ASSIGNMENT: Wherever a line of the records contains "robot", copy that line.
──────── TASK MATERIAL
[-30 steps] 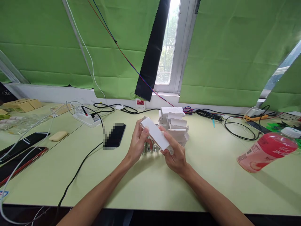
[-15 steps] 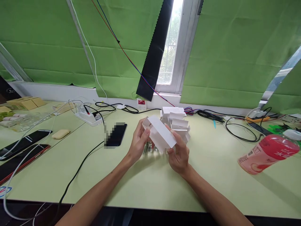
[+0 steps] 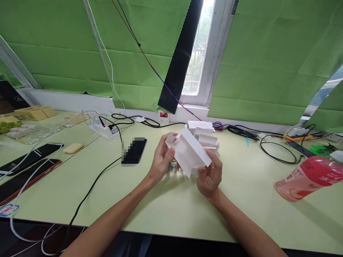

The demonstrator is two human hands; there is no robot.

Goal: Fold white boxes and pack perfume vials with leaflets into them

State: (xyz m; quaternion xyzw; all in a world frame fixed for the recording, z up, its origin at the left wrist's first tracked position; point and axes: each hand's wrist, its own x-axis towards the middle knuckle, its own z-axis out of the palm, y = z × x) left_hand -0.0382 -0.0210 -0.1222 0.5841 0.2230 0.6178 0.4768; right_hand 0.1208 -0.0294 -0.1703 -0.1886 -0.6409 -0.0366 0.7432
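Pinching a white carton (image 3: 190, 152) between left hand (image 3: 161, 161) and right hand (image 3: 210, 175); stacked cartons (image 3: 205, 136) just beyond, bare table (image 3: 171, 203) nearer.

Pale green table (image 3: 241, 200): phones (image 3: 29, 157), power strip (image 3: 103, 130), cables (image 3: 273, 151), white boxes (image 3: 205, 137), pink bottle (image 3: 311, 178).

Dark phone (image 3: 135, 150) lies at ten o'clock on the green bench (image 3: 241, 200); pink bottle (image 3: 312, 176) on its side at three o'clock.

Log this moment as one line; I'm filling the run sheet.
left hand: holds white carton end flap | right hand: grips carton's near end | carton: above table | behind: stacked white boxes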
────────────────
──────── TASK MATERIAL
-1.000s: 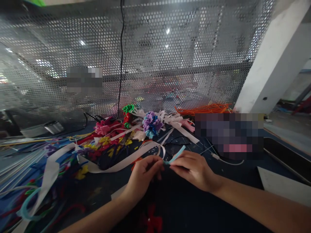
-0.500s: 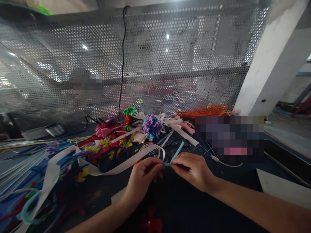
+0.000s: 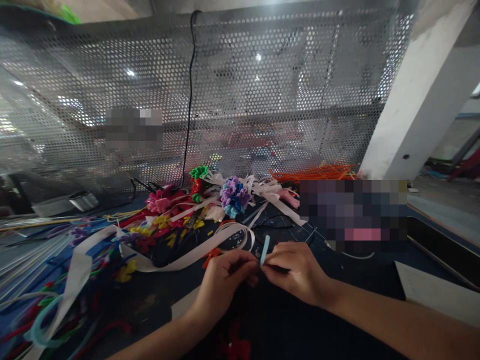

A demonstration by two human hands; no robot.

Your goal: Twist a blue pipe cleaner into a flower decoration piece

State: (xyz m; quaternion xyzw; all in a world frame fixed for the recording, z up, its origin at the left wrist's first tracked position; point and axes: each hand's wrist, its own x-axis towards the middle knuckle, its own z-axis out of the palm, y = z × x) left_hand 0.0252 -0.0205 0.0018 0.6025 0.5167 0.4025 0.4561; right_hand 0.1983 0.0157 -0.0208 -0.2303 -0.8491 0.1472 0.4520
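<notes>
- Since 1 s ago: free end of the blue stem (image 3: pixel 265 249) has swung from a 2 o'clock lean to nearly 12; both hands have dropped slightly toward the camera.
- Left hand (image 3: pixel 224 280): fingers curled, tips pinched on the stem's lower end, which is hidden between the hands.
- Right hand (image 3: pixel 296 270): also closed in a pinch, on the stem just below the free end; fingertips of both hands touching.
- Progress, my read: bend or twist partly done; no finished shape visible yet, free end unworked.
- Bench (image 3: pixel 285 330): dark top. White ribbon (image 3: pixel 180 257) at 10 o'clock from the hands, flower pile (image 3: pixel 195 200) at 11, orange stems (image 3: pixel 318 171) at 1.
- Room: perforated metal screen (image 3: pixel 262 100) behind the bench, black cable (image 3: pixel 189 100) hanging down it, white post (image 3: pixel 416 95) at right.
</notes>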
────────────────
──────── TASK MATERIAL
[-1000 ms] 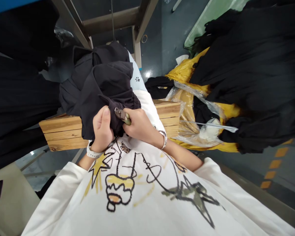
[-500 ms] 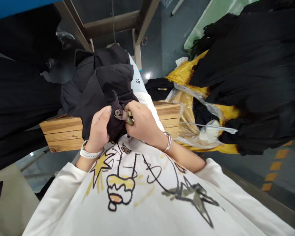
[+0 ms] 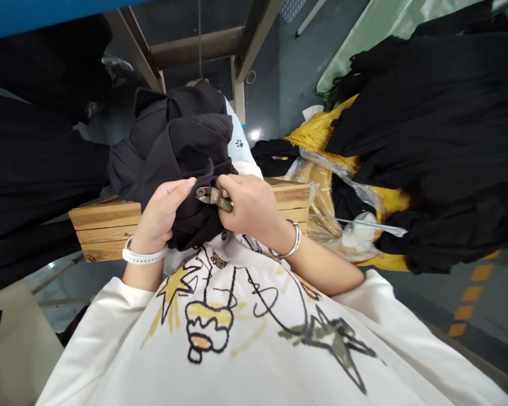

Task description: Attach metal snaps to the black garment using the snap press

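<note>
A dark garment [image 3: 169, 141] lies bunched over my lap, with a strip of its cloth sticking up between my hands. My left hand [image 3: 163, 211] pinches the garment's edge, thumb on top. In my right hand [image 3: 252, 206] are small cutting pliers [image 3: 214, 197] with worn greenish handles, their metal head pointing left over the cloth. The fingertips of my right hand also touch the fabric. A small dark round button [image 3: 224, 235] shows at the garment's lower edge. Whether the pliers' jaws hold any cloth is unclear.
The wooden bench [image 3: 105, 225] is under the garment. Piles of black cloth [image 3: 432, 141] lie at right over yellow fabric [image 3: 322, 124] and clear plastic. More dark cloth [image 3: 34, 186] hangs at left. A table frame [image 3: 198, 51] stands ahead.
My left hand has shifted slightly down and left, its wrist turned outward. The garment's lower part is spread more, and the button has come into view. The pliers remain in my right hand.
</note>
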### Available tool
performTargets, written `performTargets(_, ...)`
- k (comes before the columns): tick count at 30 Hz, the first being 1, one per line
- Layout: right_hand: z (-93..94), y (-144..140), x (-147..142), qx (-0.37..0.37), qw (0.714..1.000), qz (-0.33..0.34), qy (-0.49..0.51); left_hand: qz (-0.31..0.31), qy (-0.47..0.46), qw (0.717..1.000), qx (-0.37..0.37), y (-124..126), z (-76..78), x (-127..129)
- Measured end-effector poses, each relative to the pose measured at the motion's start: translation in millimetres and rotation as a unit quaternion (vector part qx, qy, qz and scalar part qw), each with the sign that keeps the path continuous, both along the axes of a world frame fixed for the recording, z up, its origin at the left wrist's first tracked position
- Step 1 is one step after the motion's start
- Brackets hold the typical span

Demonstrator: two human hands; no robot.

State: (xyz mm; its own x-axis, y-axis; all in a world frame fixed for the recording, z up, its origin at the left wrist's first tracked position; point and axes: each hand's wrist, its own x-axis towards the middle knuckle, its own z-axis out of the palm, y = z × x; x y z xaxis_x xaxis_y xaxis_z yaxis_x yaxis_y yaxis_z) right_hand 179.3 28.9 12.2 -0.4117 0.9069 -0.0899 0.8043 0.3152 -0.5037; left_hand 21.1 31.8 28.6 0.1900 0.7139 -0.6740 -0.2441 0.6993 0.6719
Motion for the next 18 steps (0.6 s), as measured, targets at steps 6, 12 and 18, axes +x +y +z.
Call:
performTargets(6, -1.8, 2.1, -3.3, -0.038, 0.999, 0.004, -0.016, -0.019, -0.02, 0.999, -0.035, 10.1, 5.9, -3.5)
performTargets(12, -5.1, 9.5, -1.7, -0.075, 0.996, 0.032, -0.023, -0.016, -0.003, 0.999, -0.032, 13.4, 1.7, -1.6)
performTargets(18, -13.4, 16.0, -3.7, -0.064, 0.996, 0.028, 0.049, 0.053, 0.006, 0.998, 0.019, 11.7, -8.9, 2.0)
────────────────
TASK ANSWER:
The demonstrator is two human hands; there is no robot.
A demonstration by two human hands; no robot.
Demonstrator: two human hands; no robot.

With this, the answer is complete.